Au surlendemain d'une superbe nouvelle production du Chevalier à la Rose, nous avons eu la chance d'assister - lors de cette édition 2014 du Festival de Glyndebourne - à une reprise du Don Giovanni imaginé par Jonathan Kent en 2010, spectacle qui fut repris l'année suivante. Le célèbre metteur en scène britannique n'est pas – à l'instar de beaucoup de ses confrères – un provocateur, et il s'est contenté ici d'actualiser le livret, en situant l'action dans la Rome Fellinienne de La Dolce vita. Il fait ainsi du héros un double du journaliste à scandale immortalisé par Marcello Mastroianni (même écharpe, costume et lunettes noires), accompagné de son inséparable et crapuleux Paparazzo (Leporello) : le fameux catalogue est ici remplacé par deux classeurs contenant des photos Polaroïd des conquêtes de Don Juan. Donna Elvira est assimilée à l'amante névrosée de Mastroianni dans le film, Zerlina – blonde et la cuisse légère – ne pense qu'à la bagatelle, et Donna Anna se montre écartelée entre ses pulsions et sa foi religieuse. Paul Brown a réalisé un étonnant décor, sorte de grande boîte mobile qui s'ouvre et se transforme pour évoquer, au I, des lieux inattendus de la Rome des années cinquante, avant de se déstructurer tout à fait en un amas de poutres et de passerelles parmi lesquelles les chanteurs ont bien du mérite à se mouvoir. La scène finale, qui respecte la dimension métaphysique de l'ouvrage, nous dévoile la table de souper de Don Giovanni dressée sur le tombeau même du Commandeur qui, dans un état de putréfaction avancée, surgit soudain d'en dessous, pour mieux y retourner, mais avec sa victime cette fois...!

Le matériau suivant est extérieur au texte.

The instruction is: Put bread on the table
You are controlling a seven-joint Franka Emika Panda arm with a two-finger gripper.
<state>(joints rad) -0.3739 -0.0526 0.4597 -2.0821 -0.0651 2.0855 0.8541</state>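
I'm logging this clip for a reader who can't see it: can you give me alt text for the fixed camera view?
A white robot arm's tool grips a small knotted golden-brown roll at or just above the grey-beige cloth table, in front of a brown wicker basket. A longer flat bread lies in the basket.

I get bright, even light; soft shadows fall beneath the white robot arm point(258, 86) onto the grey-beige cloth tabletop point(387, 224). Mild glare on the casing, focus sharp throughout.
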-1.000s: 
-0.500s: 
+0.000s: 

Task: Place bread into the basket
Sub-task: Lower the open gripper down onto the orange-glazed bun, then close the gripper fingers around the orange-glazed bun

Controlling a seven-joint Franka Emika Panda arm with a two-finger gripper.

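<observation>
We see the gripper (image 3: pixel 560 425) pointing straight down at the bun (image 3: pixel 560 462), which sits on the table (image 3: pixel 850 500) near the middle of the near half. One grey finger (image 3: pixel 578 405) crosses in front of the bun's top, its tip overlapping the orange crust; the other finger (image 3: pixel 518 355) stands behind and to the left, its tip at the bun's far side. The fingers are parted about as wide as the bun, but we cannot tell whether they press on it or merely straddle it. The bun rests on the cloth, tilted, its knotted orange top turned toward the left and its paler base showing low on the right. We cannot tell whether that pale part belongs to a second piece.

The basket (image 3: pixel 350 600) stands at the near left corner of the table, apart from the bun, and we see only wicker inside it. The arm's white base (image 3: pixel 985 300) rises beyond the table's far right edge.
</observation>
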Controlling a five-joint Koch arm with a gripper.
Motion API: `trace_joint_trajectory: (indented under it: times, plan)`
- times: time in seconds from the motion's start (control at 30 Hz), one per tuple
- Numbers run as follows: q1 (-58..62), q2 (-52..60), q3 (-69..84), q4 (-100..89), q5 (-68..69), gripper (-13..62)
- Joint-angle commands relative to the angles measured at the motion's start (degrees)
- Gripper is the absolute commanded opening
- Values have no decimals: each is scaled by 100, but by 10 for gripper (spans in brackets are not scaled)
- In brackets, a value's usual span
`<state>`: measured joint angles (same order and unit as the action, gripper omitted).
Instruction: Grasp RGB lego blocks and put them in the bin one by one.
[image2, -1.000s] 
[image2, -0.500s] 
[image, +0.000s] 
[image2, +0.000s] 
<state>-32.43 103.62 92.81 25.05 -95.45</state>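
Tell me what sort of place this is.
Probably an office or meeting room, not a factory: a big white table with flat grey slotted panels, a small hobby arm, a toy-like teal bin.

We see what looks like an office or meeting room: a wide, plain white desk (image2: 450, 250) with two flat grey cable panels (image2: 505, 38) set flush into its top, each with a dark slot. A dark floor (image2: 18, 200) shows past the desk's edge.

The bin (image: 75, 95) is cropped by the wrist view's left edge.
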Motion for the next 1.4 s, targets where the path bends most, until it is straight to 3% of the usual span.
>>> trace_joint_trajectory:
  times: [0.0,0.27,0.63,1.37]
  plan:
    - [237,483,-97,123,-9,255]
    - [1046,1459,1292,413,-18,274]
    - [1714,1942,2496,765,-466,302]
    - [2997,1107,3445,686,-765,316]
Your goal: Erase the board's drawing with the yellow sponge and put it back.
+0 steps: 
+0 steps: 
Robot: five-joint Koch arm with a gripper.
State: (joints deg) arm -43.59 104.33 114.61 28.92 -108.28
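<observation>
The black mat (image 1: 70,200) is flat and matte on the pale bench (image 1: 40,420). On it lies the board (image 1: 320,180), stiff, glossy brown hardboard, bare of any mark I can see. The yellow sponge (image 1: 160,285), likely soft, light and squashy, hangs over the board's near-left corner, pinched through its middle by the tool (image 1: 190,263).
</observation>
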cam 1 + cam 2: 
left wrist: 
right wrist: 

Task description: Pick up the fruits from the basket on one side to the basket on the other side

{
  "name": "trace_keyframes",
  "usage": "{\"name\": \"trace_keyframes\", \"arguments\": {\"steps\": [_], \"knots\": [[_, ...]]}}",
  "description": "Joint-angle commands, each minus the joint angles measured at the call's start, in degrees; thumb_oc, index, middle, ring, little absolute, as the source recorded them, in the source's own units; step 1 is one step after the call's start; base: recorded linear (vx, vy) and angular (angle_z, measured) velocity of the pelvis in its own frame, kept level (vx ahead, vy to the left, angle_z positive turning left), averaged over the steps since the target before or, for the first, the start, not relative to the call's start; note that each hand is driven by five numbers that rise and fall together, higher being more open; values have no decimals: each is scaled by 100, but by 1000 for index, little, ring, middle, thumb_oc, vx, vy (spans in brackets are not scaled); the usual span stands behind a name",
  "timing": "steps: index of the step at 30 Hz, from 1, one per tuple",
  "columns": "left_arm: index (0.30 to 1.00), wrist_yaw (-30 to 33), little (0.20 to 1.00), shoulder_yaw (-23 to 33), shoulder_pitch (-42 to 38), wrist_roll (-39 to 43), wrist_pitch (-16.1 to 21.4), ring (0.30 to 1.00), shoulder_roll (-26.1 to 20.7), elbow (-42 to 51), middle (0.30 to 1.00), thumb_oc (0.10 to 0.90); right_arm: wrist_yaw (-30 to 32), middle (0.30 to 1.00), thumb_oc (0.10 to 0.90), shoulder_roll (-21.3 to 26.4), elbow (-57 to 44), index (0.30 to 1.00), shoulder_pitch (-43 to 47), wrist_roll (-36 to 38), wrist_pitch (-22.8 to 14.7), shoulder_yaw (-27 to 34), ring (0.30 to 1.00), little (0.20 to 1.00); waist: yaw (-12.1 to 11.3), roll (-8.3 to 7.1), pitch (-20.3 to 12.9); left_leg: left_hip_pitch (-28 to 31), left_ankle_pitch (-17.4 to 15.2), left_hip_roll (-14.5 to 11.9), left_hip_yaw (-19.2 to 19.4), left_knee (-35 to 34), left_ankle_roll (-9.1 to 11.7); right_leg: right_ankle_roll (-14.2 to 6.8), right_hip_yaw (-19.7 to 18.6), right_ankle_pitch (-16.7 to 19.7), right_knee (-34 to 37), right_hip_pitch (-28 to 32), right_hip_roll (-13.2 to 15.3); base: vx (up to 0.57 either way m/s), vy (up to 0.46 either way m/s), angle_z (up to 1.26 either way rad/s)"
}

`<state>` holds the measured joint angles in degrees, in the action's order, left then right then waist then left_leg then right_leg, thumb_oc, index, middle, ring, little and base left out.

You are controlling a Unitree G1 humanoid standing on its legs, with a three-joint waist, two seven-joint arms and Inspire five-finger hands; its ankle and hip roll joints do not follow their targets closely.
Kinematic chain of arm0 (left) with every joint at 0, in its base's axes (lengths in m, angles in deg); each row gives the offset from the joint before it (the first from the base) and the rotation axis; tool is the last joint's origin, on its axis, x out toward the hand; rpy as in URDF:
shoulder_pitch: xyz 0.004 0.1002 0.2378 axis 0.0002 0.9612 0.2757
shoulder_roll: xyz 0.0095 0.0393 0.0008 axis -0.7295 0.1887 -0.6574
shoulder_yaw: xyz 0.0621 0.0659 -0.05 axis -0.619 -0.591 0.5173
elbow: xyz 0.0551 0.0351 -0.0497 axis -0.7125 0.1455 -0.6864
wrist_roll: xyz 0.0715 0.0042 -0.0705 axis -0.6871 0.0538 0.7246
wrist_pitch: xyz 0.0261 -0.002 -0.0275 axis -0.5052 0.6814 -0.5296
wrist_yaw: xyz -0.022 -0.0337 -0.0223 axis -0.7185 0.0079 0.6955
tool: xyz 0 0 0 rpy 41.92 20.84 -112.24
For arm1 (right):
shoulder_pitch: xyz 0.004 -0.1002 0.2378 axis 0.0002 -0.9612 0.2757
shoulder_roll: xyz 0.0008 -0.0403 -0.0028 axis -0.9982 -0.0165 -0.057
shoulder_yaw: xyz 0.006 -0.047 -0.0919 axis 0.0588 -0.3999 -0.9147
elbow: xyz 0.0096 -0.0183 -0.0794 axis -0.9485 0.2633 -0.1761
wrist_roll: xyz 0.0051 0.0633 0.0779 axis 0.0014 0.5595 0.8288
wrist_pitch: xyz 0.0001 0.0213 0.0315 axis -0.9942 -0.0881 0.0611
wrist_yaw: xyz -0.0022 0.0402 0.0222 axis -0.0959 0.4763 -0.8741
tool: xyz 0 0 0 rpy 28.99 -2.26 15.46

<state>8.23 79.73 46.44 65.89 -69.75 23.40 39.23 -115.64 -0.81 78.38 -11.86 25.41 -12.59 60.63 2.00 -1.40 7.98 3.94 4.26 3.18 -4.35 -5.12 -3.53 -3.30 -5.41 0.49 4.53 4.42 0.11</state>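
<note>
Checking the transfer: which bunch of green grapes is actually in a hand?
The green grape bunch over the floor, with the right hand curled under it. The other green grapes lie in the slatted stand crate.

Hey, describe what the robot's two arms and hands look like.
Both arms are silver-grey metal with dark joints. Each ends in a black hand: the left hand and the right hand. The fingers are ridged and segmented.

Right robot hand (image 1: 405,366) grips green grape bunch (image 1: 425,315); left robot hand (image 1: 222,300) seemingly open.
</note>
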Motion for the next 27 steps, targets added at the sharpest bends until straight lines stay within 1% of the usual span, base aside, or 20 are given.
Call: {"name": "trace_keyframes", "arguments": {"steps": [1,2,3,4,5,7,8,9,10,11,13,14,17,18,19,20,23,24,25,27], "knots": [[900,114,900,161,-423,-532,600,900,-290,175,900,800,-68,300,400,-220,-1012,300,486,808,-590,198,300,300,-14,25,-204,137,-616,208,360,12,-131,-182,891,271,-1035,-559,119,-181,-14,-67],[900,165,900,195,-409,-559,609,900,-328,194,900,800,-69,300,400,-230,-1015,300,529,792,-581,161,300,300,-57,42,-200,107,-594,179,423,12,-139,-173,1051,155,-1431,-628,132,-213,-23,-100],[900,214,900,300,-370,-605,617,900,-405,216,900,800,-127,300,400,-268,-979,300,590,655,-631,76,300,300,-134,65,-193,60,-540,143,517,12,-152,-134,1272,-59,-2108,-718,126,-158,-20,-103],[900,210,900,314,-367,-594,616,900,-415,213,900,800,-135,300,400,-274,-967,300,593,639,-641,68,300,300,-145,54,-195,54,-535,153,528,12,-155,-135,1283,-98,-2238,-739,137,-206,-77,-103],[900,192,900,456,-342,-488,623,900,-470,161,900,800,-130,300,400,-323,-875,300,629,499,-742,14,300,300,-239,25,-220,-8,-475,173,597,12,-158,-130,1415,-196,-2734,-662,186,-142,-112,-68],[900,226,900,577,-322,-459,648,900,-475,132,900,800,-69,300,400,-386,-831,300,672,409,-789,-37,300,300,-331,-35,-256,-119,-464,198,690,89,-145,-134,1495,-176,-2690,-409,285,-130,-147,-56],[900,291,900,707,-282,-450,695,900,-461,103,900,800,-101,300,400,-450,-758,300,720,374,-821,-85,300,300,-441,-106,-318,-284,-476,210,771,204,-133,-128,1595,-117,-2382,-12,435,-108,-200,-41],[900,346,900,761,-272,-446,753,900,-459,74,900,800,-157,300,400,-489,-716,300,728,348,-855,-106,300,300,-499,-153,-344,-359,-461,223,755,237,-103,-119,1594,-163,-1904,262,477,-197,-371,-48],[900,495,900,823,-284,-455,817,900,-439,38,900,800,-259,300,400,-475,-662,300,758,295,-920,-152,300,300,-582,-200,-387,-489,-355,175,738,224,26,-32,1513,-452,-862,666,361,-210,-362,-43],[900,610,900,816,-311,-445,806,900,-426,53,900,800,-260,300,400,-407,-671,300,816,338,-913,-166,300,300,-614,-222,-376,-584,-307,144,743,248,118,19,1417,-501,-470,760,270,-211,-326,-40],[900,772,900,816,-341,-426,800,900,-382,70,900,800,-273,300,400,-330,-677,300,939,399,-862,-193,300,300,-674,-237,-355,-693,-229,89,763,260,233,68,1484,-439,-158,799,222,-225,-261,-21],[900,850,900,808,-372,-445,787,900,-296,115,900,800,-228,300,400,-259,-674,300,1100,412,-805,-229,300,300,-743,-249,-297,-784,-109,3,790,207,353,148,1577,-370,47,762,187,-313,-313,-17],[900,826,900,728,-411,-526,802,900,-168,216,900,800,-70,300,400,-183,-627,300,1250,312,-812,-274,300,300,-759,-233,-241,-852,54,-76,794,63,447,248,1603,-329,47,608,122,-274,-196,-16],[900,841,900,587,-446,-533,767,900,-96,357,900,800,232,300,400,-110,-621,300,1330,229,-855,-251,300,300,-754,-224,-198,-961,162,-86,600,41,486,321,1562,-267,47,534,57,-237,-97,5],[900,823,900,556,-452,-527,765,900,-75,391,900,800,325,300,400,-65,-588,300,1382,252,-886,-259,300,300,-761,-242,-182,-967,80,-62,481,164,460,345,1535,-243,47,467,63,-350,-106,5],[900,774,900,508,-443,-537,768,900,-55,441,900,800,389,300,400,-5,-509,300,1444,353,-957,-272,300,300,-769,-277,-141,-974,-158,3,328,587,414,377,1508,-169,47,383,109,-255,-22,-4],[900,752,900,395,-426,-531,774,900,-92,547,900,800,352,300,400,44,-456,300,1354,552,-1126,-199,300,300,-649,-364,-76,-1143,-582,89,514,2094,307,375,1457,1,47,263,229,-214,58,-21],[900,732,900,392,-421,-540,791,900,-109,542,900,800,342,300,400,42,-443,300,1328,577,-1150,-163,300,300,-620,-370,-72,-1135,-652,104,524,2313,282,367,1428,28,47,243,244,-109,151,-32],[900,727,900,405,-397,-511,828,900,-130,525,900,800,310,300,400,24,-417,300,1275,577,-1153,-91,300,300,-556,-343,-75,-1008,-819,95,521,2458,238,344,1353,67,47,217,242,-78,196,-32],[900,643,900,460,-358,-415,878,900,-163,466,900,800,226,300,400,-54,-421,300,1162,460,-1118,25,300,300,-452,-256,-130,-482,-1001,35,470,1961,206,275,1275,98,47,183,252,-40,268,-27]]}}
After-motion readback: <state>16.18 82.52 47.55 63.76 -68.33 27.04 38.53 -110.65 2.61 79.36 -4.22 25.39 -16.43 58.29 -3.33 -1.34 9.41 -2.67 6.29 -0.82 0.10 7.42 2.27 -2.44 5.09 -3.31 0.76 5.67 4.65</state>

De toute évidence, le jeune chef colombien Andrès Orozco-Estrada – premier chef invité du London Philharmonic Orchestra (dans la fosse ce soir) - a travaillé main dans la main avec Lloyd Wood, à qui on a confié la reprise : tendue, nerveuse, hautement dramatique, sa lecture est en osmose avec les sonorités de la célèbre phalange londonienne.

Quant à la distribution vocale, elle enthousiasme en tous points. A commencer par le baryton canadien Elliot Madore qui incarne avec une plénitude et une intelligence exemplaires le personnage équivoque de Don Giovanni, avec un physique idéal pour le rôle, et une voix à l'intonation claire et homogène sur l'ensemble de la tessiture. Modèle de musicalité, parfait de goût et de style (superbes demi-teintes dans « Deh, vieni alla finestra »), d'une superbe intelligibilité dans les récitatifs, il s'affirme comme un excellent titulaire de ce rôle mythique.

Le ténor britannique Ben Johnson est acclamé par le public pour son Don Ottavio auquel il confère musicalité, ampleur de phrasé et expressivité. Il est donc à regretter qu'on ampute sa partie du fameux « Il mio tesoro », même si l'auditeur peut entendre ce soir, en revanche, le duo Zerlina/Leporello, généralement coupé. De son côté, le baryton français Edwin Crossley-Mercer – dernièrement applaudi dans le rôle-titre à l'Opéra de Dijon -, campe un Leporello rusé plus que bonhomme, avec une voix bien conduite (mais au volume cependant limité) et une musicalité affirmée. Brandon Cedel confère mordant et hargne à Masetto, tandis que la basse ukrainienne Taras Shtonda apporte au Commandeur la voix de stentor qui lui sied.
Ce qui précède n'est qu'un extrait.